Немного прихрамывая, появился бывший педагог самого Аминтора.
– Ну, все собрались, или ещё кого ждать будем? – сварливо поинтересовался он. – Тор, вы сегодня есть будите, или просто так за столом посидите?
– Не нуди старый, давай, неси, – улыбнулся хозяин дома зануде, своему ровеснику.
– То неси, то подожди, что я зря готовил? – прихрамывая, ворчун пошёл на кухню, – я готовил, старался, а они есть не хотят. Словно я не человек, словно мой труд не уважаем. Гоняют как мальчишку….
Из кухни выскочил Леапп и быстро стал расставлять посуду, сервировать стол. Посреди стола возникла большая миска с нечто зелёным. Всем раздали похлёбку. Аминтор с довольным видом положил этого зелёного нечто прямо в своё дымящееся блюдо. Его дочери скривились, когда отец начал с удовольствием это потреблять.
– Ясь, ты не стесняйся, клади. – Илька большой серебряной ложкой зачерпнул этого месиво…
Ясон посмотрел и понюхал похлёбку: свекла, мелкая цветная капуста, лук колечками, фасоль.., вроде съедобно.
– Откуда это ты такой красивый, – Аминтор разглядывал гостя, Филипп хихикал в бороду. – Опять подрались? Иль!
– Атта, склалось так, – мальчишка за разговором старательно накладывал моску в похлёбку зелёную мешанину. Яська поводил носом, трава какая-то, не шпинат, не то что давали у них… Вот название забыл, от золотухи вроде.
– Иль, – Аминтор окликнул сына, – не увлекайся. Ты Сурику клади, сёстрам, себе.
– Ой… – Илька хитро перемигнулся с сёстрами, – Тут почти кончилось.

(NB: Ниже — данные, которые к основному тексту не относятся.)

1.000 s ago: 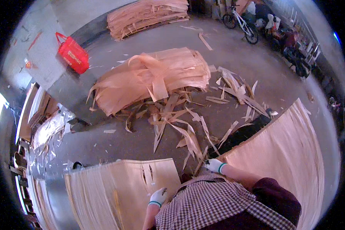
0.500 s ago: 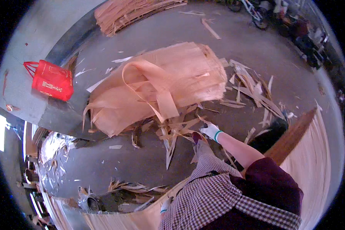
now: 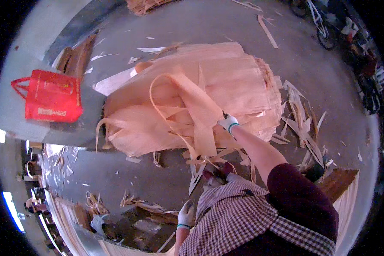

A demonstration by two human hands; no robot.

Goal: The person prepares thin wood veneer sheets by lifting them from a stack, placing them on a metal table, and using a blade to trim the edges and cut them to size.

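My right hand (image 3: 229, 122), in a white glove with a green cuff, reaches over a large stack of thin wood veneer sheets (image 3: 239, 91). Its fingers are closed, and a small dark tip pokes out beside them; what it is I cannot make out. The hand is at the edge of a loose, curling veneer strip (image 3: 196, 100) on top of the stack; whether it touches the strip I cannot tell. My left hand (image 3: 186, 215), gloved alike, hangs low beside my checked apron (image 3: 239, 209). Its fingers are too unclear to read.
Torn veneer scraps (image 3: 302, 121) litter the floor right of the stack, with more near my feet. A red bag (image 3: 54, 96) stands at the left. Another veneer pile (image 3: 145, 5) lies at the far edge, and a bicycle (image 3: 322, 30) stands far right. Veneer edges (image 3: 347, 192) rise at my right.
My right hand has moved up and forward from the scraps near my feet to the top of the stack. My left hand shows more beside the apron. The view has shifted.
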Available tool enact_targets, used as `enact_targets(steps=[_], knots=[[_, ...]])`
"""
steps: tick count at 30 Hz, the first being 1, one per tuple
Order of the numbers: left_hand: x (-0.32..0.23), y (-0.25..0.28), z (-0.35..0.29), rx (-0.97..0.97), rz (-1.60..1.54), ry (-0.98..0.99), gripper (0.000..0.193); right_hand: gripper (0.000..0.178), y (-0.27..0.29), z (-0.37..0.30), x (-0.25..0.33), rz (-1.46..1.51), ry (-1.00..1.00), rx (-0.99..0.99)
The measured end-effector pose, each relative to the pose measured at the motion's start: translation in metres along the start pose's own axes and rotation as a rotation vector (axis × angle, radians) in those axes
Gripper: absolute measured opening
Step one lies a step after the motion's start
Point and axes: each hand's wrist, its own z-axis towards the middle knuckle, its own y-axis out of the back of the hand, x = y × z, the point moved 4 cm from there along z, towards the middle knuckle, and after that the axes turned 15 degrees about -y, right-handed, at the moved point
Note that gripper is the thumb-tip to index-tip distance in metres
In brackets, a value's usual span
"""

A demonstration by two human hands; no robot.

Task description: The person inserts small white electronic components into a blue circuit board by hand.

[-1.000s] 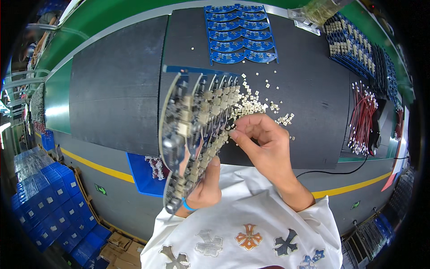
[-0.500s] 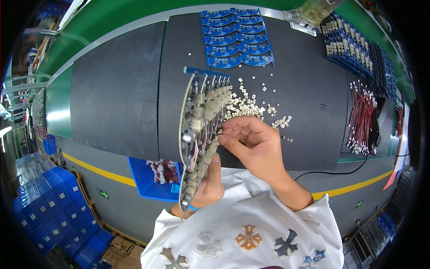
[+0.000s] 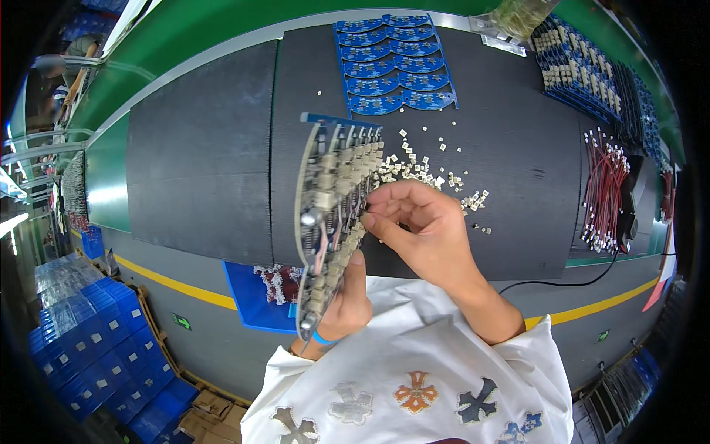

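Note:
Upright and seen nearly edge-on, a circuit board panel (image 3: 324, 203) crowded with cream connectors stands in front of me. My left hand (image 3: 349, 305) grips it near its lower end, thumb along the right side, other fingers mostly hidden behind it. My right hand (image 3: 433, 233) is closed in a pinch, thumb and index fingertips against the panel's right side. Whatever small piece sits between those fingertips is hidden. Just beyond this hand, loose cream connectors (image 3: 419, 172) lie scattered on the black table mat (image 3: 510, 229).
Flat at the far side lies a blue circuit board panel (image 3: 398, 66). Populated boards (image 3: 577, 74) are stacked far right, with red wire bundles (image 3: 606, 194) nearer. A blue bin (image 3: 259, 314) holds wired parts below the table's left edge. A black cable (image 3: 562, 283) trails at the right.
The view has shifted slightly, so the table contents sit a little further right. My right hand stays pinched at the panel, a touch higher; my left keeps its grip.

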Motion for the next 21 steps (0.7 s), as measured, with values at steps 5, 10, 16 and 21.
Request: enact_targets(steps=[5, 10, 16, 21], knots=[[0.002, -0.002, 0.001, -0.277, -0.148, 0.195, 0.035, 0.019, 0.005, -0.004, 0.002, -0.112, 0.080, -0.090], [0.002, -0.002, 0.005, -0.159, -0.029, 0.107, 0.036, 0.021, 0.000, -0.004, 0.007, -0.078, 0.157, -0.078], [0.003, -0.004, 0.002, -0.246, -0.083, 0.132, 0.035, 0.018, -0.011, -0.004, 0.005, 0.099, -0.024, 0.112], [0.006, -0.003, 0.008, -0.264, -0.079, 0.012, 0.034, 0.018, -0.010, -0.002, 0.008, 0.043, 0.002, 0.055]])
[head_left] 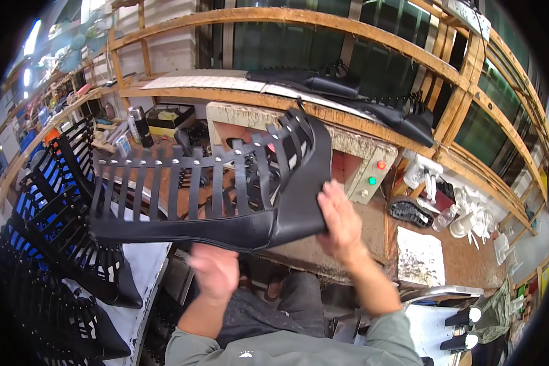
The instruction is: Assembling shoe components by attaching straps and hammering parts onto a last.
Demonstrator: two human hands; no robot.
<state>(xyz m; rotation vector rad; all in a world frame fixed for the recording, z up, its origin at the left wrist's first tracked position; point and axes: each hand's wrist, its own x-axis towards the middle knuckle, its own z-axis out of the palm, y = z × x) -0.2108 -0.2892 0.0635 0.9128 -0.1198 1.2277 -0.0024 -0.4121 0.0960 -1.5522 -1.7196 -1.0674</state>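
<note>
A black strappy boot upper [241, 228] is held up in front of me, lying sideways. Its row of narrow straps, joined by a band with silvery rivets, stretches to the left, and the smooth solid part is at the right. My right hand [341, 226] lies along that solid end, fingers close together against its edge. Underneath the middle of the long lower edge is my left hand [215, 271], its fingers partly hidden behind the leather and smeared by motion. Behind the upper stands a cream-coloured machine box [372, 160] with a red and a green button.
Several similar black boot uppers [97, 274] are piled on a white-topped table [149, 268] at left. More lie on the wooden shelf [201, 82] above. To the right are a shoe sole [410, 210], a stained white sheet [420, 257] and crumpled white plastic [473, 213].
</note>
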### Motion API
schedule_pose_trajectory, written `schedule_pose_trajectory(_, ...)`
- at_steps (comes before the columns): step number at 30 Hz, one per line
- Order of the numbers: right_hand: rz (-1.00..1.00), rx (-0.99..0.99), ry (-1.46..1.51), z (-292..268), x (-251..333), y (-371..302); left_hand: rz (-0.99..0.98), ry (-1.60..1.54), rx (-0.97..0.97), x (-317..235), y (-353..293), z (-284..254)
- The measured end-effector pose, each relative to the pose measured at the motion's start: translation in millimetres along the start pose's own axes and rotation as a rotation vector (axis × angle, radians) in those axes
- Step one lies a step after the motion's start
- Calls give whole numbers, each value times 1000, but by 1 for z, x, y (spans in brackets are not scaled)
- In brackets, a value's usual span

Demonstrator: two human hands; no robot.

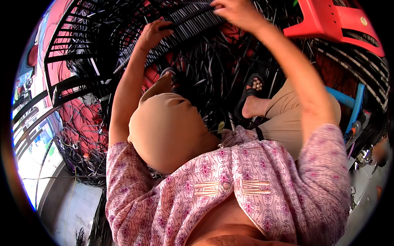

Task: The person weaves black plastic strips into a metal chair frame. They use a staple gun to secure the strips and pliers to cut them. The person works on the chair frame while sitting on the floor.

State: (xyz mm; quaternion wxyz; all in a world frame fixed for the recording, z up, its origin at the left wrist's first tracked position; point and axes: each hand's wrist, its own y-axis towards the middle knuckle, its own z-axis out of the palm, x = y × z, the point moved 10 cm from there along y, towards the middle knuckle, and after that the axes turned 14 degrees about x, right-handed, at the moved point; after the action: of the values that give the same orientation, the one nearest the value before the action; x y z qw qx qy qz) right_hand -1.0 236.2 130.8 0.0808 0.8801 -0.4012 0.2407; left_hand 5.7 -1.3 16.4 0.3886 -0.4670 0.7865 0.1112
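1. Several fingers of our left hand [152, 37] curl together over the near edge of a black slatted panel [198, 28]; we cannot tell whether they clamp it.
2. Our right hand [238, 13], cropped by the upper edge, bunches its fingers at the panel's right end, their grip unclear to us.
3. Between our hands, the panel's far side runs out of view.
4. Beyond, tangled black strips [205, 78] partly hide our feet; a red plastic seat [322, 20] is cut off.
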Motion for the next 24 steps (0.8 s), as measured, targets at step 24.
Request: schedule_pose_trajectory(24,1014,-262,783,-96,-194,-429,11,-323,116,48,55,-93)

Яська понял, ради этого и позвали, чтобы он съел всю эту безвкусную траву. Илька его просто развёл, как мальчишку сопливого. Просто вёл за ручку к этой ждущей его зелени. Остатки Филипп наложил себе на лепёшку, а остальное перекочевало в миску Сурика. Сёстры вздохнули с облегчением.
– А можно я это есть не буду? – жалостливое лицо хрупкого мальчишки повернулось к отцу. Его светлые брови стали домиком, а голубые глаза стали влажные и молящие.
– Ешь, это полезно. – хором строго проговорили дети Аминтора. Сам хозяин, хмыкнув в бороду, потреблял своё месиво.